Les plages de piano sous les doigts d’Hélène Grimaud me semblent superbes. Je
n’y connais rien mais l’articulation entre les œuvres qu’elle a choisi de jouer
ensemble me paraît couler de source. « Réflexions », c’est ce qui se
réfléchit, au travers de la musique, au travers des amours, elle en est le
médium au sens fort du mot comme si par elle pouvait se réactiver les
sentiments amoureux qui ont bouleversé il y a plus d’un siècle les époux
Schumann et Brahms et qu’ils ont mis dans leur musique.
J’avais
cru avoir fini ma lecture.

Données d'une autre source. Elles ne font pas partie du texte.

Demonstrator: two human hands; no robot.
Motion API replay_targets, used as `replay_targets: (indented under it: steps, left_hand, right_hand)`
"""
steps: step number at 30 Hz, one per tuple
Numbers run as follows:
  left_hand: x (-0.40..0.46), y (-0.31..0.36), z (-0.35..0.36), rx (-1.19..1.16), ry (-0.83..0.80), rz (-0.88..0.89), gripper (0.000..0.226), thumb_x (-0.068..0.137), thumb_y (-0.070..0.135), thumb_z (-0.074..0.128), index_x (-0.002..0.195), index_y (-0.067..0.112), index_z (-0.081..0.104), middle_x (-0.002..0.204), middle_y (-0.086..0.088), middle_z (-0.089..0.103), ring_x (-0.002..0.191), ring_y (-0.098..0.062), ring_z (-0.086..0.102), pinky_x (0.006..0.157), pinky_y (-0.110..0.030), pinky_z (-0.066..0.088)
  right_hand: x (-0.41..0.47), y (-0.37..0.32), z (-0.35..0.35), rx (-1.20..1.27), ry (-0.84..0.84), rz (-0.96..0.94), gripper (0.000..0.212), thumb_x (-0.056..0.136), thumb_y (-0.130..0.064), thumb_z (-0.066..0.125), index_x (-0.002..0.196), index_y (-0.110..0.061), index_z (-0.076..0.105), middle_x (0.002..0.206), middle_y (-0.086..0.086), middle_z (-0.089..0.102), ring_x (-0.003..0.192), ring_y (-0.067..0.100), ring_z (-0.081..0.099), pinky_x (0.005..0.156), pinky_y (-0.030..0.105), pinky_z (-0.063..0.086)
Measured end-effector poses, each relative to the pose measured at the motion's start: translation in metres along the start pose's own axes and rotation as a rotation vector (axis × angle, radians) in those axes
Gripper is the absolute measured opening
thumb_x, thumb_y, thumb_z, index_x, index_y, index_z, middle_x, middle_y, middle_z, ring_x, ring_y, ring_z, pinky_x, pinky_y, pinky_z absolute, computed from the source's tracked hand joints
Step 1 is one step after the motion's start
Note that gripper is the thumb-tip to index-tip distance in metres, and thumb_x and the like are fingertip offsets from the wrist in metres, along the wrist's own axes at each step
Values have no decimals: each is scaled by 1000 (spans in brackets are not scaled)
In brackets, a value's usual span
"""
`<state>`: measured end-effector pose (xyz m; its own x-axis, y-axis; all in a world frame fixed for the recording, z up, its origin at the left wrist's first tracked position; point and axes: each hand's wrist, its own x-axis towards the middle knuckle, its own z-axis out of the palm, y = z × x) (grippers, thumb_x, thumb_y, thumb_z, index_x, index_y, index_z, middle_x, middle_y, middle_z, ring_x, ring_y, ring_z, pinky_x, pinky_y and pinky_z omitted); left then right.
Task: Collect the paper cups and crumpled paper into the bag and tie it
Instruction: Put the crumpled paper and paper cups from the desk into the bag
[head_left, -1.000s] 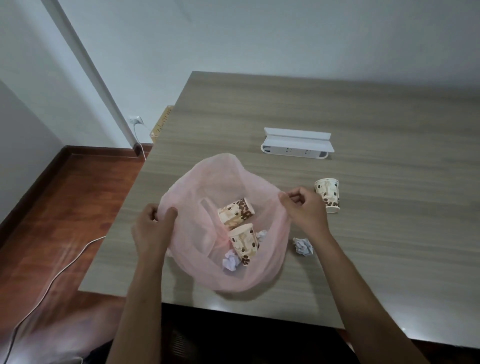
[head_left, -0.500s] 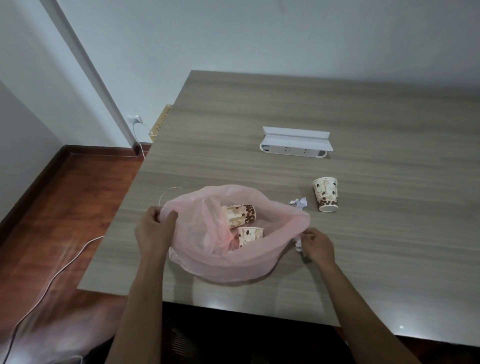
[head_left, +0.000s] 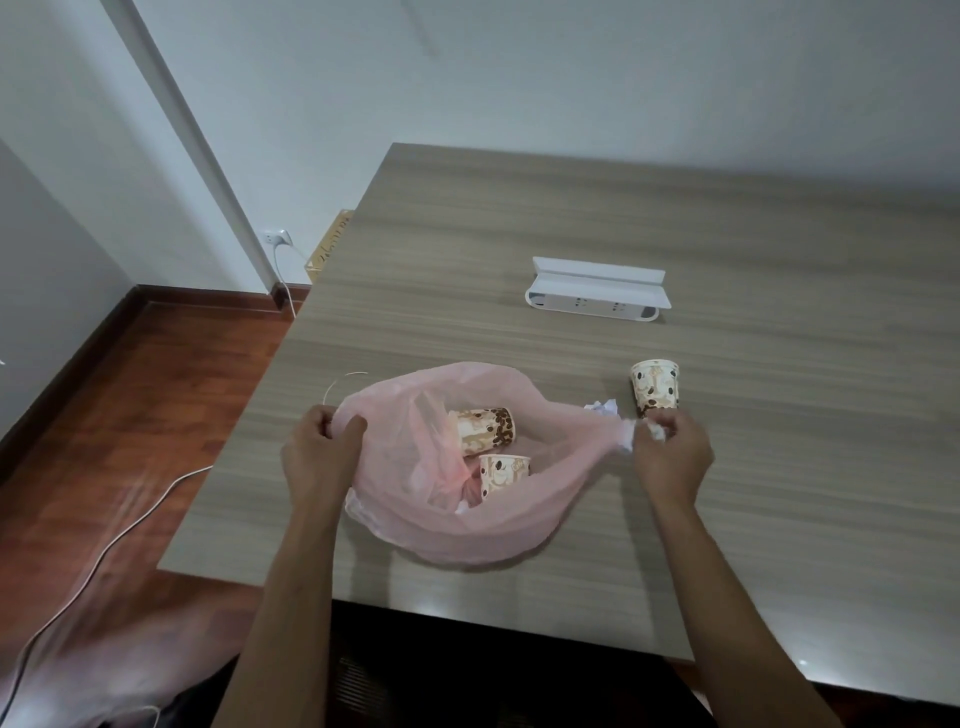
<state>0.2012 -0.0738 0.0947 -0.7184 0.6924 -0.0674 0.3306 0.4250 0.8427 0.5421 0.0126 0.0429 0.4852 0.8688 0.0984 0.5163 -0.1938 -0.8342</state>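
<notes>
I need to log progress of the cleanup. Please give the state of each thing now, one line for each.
pink plastic bag: open, rim held at both sides
two paper cups in the bag: lying on their sides
paper cup on the table: upside down, not collected
crumpled paper on the table: loose, beside the bag
left hand: grips the rim
right hand: pinches rim and a paper ball
</notes>
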Motion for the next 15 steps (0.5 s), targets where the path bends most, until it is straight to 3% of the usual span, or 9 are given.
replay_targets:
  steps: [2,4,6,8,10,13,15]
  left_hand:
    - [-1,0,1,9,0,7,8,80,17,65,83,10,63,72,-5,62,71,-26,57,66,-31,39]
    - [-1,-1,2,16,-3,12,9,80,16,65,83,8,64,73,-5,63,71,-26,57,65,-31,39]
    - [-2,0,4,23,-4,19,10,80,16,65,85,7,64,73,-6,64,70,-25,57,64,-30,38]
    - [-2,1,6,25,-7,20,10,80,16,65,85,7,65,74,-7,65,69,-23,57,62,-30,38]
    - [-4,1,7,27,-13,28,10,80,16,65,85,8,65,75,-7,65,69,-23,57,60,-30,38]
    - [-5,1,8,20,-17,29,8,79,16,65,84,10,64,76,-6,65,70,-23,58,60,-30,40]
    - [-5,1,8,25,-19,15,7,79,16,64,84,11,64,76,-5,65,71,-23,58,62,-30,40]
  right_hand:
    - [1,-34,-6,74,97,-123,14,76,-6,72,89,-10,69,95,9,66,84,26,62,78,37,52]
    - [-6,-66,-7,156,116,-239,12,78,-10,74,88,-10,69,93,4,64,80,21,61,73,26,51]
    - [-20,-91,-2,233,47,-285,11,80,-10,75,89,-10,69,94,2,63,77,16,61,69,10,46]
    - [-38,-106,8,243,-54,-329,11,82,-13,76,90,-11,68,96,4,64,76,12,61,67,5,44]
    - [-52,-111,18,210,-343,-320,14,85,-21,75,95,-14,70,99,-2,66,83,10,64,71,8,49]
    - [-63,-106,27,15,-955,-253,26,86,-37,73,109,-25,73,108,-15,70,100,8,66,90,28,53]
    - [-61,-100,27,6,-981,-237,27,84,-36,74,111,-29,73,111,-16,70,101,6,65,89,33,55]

Je me suis aperçu en refermant qu’il y avait un
onzième chapitre. Très court. Cette phrase simplement : « Au réveil
il était midi ». Juste encore un dernier petit éclat de mystère ? Le
mystère est aussi une part de la fascination que génèrent les gens. Que
veut-elle nous dire ? Je ne sais pas. Une interprétation peut-être
pourrait être celle là : je me suis éveillée ce matin (et le livre en
effet s’ouvre sur un éveil), je n’ai pas bougé de chez moi, mais j’ai suivi un
songe et c’est ce songe que je vous ai offert.